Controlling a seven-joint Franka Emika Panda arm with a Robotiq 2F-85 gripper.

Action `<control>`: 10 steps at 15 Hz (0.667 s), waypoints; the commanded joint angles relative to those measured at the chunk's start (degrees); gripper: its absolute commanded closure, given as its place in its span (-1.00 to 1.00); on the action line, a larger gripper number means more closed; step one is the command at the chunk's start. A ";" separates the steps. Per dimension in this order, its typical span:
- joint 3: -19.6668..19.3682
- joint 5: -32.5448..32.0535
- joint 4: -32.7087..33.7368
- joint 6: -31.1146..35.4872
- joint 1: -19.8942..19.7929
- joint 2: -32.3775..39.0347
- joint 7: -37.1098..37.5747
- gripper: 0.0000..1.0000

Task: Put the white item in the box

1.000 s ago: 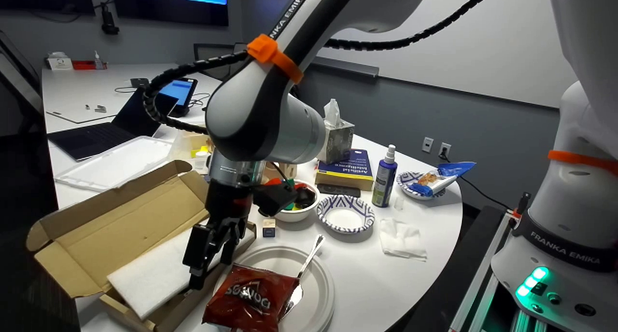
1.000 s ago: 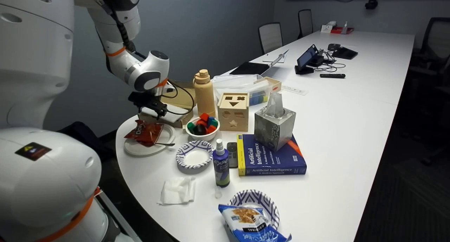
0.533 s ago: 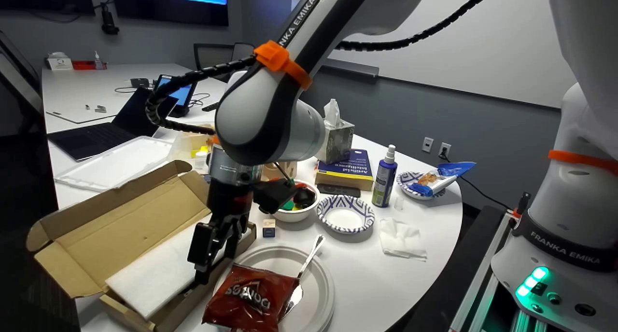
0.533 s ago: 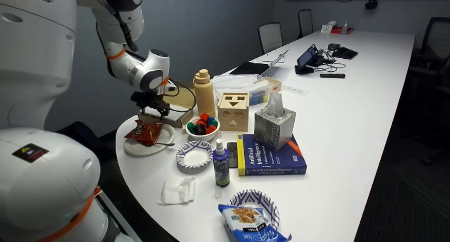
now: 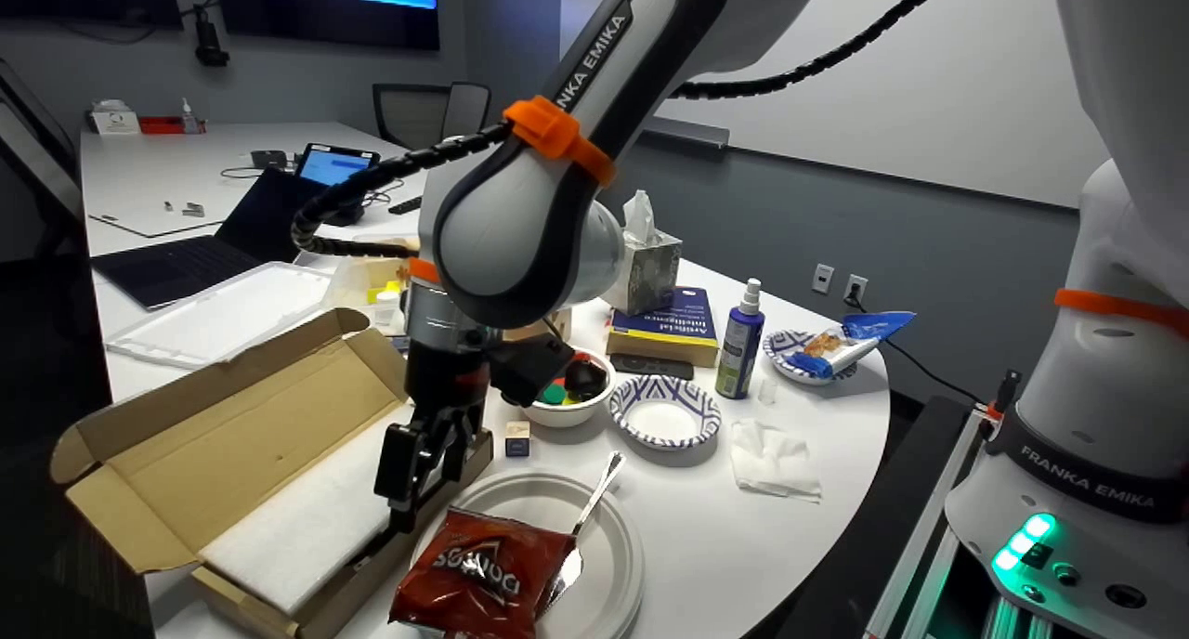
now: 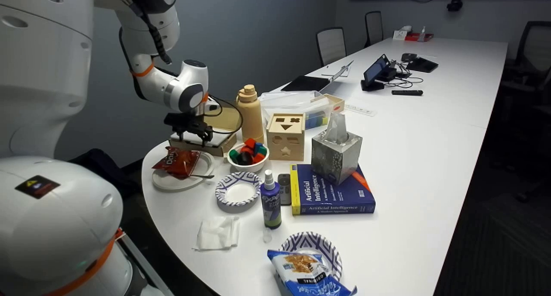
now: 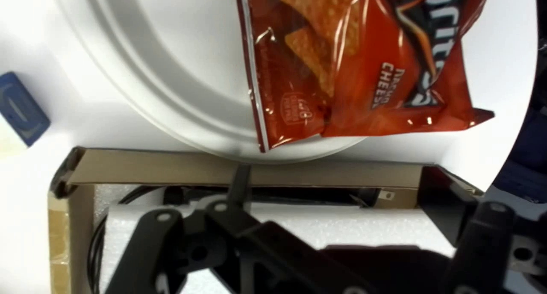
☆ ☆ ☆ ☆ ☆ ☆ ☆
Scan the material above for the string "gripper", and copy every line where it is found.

*WRITTEN ANSWER*:
Controlling a seven-joint Franka Emika Panda arm with a Robotiq 2F-85 gripper.
Action `<control>`: 10 steps at 15 Hz (0.667 s), waypoints; the commanded joint angles relative to those measured at the chunk's start (degrees); gripper: its absolute commanded closure, given as its place in its span (-1.00 to 1.00); on the action line, a larger gripper number means more closed; step one is the command at the chunk's start. A ";" separates the steps. Per dimension in this order, its typical span:
- gripper: 0.0000..1.0000

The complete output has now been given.